Nicolau Saião – Monforte do Alentejo (Portalegre) 1946. É poeta, publicista, actor-declamador e artista plástico.

  Participou em mostras de Arte Postal em países como Espanha, França, Itália, Polónia, Brasil, Canadá, Estados Unidos e Austrália, além de ter exposto individual e colectivamente em lugares como Lisboa, Paris, Porto, Badajoz, Cáceres, Estremoz, Figueira da Foz, Almada, Tiblissi, Sevilha, etc. 

   Em 1992 a Associação Portuguesa de Escritores atribuiu o prémio Revelação/Poesia ao seu livro “Os objectos inquietantes”. Autor ainda de “Assembleia geral” (1990), “Passagem de nível”, teatro (1992), “Flauta de Pan” (1998), “Os olhares perdidos” (2001), “O desejo dança na poeira do tempo”, “Escrita e o seu contrário” (a sair).  

  No Brasil foi editada em finais de 2006 uma antologia da sua obra poética e plástica (“Olhares perdidos”) organizada por Floriano Martins para a Ed. Escrituras.
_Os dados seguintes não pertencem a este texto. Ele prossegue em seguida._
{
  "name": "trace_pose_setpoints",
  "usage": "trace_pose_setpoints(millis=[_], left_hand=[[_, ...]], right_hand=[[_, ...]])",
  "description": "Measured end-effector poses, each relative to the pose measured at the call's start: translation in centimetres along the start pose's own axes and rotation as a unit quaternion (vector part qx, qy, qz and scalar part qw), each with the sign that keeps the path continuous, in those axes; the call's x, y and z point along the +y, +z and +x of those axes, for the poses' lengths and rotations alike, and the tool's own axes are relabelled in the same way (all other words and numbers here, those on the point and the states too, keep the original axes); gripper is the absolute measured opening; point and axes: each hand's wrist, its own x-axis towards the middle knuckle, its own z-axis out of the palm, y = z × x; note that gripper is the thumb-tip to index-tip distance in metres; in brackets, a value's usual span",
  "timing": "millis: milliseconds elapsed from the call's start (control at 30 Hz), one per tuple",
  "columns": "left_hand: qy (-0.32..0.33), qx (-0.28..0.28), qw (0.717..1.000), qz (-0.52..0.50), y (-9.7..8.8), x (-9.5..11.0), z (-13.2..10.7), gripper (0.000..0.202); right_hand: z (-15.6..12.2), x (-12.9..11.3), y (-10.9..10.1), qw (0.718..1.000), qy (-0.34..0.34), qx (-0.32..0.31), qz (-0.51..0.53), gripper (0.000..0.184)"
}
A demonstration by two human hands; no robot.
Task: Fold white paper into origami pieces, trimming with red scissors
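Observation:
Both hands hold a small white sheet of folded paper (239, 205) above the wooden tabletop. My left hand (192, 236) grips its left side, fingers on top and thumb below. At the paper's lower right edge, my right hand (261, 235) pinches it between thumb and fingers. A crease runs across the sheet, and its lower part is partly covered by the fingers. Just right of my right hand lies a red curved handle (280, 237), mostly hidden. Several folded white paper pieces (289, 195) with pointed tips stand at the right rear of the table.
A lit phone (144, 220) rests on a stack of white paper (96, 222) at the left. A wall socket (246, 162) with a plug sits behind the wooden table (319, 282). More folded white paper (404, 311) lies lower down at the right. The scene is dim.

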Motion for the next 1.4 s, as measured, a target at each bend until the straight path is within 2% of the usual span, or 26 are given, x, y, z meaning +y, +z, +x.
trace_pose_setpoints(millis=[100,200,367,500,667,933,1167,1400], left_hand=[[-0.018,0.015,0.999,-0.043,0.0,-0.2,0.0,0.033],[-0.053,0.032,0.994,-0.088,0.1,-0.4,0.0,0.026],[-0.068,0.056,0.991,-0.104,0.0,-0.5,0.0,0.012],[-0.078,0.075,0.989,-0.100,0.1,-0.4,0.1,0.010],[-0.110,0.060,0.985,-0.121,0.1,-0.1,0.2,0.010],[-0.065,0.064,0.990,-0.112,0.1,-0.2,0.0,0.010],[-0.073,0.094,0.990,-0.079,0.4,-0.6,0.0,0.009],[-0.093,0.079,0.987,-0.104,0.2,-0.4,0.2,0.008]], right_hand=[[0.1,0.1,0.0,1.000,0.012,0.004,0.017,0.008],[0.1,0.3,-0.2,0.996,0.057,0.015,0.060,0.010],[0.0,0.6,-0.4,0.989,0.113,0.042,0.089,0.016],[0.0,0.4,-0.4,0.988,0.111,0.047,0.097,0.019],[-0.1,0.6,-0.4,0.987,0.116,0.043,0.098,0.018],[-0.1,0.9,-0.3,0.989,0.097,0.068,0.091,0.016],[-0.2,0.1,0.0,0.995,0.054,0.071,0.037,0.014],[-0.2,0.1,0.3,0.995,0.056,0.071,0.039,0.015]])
Pela mão de António Cabrita saiu em Moçambique (2008), “O armário de Midas”, estando para sair “Poemas dos quatro cantos”(antologia).     

  Fez para a “Black Sun Editores” a primeira tradução mundial integral de “Os fungos de Yuggoth” de H.P.Lovecraft (2002), que anotou, prefaciou e ilustrou, o mesmo se dando com o livro do poeta brasileiro Renato Suttana “Bichos” (2005).
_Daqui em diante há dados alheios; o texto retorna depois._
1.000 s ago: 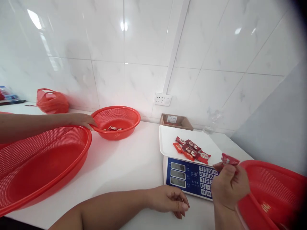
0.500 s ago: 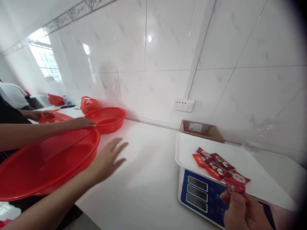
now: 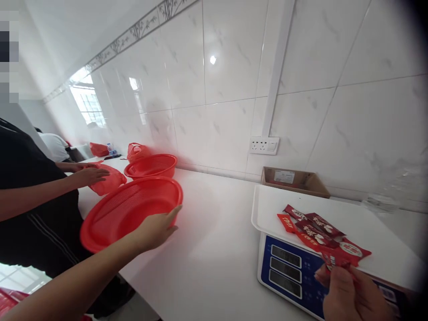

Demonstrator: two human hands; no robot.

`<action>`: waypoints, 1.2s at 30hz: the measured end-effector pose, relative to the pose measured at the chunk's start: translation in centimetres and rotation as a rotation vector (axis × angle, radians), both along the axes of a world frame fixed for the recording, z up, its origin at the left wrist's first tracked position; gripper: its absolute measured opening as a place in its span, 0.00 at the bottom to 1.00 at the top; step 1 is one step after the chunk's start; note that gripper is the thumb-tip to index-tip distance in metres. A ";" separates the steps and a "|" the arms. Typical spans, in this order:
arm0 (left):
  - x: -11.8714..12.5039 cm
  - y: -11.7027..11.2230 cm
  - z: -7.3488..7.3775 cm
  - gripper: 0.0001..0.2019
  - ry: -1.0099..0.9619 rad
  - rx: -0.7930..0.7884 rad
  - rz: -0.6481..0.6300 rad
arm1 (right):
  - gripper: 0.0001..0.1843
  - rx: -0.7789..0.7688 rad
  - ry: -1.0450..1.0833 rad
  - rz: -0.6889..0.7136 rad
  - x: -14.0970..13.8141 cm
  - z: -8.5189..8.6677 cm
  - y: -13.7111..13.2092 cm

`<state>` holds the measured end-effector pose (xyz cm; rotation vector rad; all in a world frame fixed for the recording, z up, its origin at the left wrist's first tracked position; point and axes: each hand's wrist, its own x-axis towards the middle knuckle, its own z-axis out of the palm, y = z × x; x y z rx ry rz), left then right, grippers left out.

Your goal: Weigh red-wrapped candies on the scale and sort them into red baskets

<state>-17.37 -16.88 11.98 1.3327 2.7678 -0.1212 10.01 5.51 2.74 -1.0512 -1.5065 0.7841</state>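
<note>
My left hand [image 3: 154, 232] grips the right rim of a large red plastic basket [image 3: 113, 214], which tilts at the table's left edge. With its thumb and fingers, my right hand [image 3: 349, 292] pinches a small red snack packet [image 3: 331, 260] at the front of the scale. Several red and maroon snack packets [image 3: 316, 229] lie in a loose heap on the white pan of the scale [image 3: 281, 267], touching or close to the held one. The scale's blue panel has three display windows, too blurred to read.
Beside the basket, a co-worker in black handles a red plastic bag [image 3: 107, 180]. A second red basket [image 3: 152, 166] and a tied red bag [image 3: 137, 151] stand along the wall. An open cardboard box [image 3: 296, 180] sits behind the scale, below a wall socket [image 3: 264, 145].
My left hand has closed on the large basket's rim, and the basket has shifted right. The co-worker's hand has left that basket for the red bag. My right hand still pinches its packet.
</note>
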 end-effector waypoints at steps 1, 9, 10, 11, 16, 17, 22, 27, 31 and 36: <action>0.7 1.0 0.1 0.29 -0.022 -0.007 -0.067 | 0.23 0.001 -0.021 -0.015 0.0 0.2 -0.1; 3.2 8.4 0.1 0.28 -0.018 -0.049 -0.474 | 0.26 -0.021 0.020 -0.069 -0.1 0.7 0.6; 3.2 9.1 0.2 0.28 -0.029 -0.053 -0.515 | 0.26 -0.020 0.020 -0.074 -0.1 0.7 0.7; 3.1 9.9 0.3 0.29 -0.048 -0.057 -0.557 | 0.27 -0.017 0.016 -0.077 -0.1 0.8 0.7; 3.5 12.7 0.8 0.34 -0.122 -0.084 -0.653 | 0.29 0.014 0.026 -0.068 -0.1 0.5 0.9; 3.8 13.1 0.9 0.35 -0.107 -0.074 -0.649 | 0.29 0.016 0.034 -0.061 -0.1 0.4 1.0; 5.4 16.1 1.1 0.33 0.015 0.143 -0.791 | 0.28 0.012 0.092 -0.037 -0.3 0.5 1.0; 8.2 21.2 0.2 0.37 -0.160 0.135 -0.991 | 0.29 0.010 0.117 -0.052 -0.3 1.0 1.0; 10.8 25.6 -1.2 0.46 -0.261 0.129 -0.971 | 0.30 -0.001 0.169 -0.096 0.0 1.1 1.3; 12.3 28.9 -2.5 0.46 -0.167 0.171 -0.930 | 0.29 0.000 0.193 -0.115 0.3 1.1 1.7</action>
  Organizou, coordenou e prefaciou a antologia internacional “Poetas na surrealidade em Estremoz” (2007) e co-organizou/prefaciou ”Na Liberdade – poemas sobre o 25 de Abril”.

  Tem colaborado em  espaços culturais de vários países: “DiVersos” (Bruxelas/Porto), “Albatroz” (Paris), “Os arquivos de Renato Suttana”, “Agulha”, Cronópios, “Jornal de Poesia”, “António Miranda” (Brasil), Mele (Honolulu), “Bicicleta”, “Espacio/Espaço Escrito (Badajoz),  “Bíblia”, “Saudade”, “Callipolle”, “La Lupe”(Argentina) “A cidade”, “Petrínea”, “Sílex”, “Colóquio Letras”, “Velocipédica Fundação”, “Jornal de Poetas e Trovadores”, “A Xanela” (Betanzos), “Revista 365”, “Laboratório de poéticas”(Brasil)...
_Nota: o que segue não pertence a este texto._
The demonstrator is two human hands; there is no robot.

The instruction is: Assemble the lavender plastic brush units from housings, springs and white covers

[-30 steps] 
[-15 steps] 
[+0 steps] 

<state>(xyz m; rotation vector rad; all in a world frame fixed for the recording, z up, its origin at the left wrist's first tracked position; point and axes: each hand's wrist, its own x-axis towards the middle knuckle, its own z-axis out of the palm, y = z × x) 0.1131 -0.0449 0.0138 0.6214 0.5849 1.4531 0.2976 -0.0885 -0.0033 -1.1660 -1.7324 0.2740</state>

 Prefaciou os livros “Fora de portas” de Carlos Garcia de Castro, “Mansões abandonadas” de José do Carmo Francisco (Editorial Escrituras) e “Estravagários” de Nuno Rebocho (Apenas Livros Editora).

   Nos anos 90 orientou e dirigiu o suplemento literário “Miradouro”, saído no “Notícias de Elvas”. Com João Garção e Ruy Ventura coordenou “Fanal”, suplemento cultural publicado mensalmente no semanário alentejano ”O Distrito de Portalegre”, de Março de 2000 a Julho de 2003.

  Organizou, com Mário Cesariny e C. Martins, a exposição “O Fantástico e o Maravilhoso” (1984) e, com João Garção, a mostra de mail art “O futebol” (1995).

   Concebeu, realizou e apresentou o programa radiofónico “Mapa de Viagens”, na Rádio Portalegre (36 emissões) e está representado em antologias de poesia e pintura. O cantor espanhol Miguel Naharro incluiu-o no álbum “Canciones lusitanas”.

  Até se aposentar em 2005, foi durante 14 anos o responsável pelo Centro de Estudos José Régio, na dependência do município de Portalegre.

     É membro honorário da Confraria dos Vinhos de Felgueiras. Em 1992 o município da sua terra natal atribuiu-lhe o galardão de Cidadão Honorário e, em 2001, a cidade de Portalegre comemorou os seus 30 anos de actividade cívica e cultural outorgando-lhe a medalha de prata de Mérito Municipal.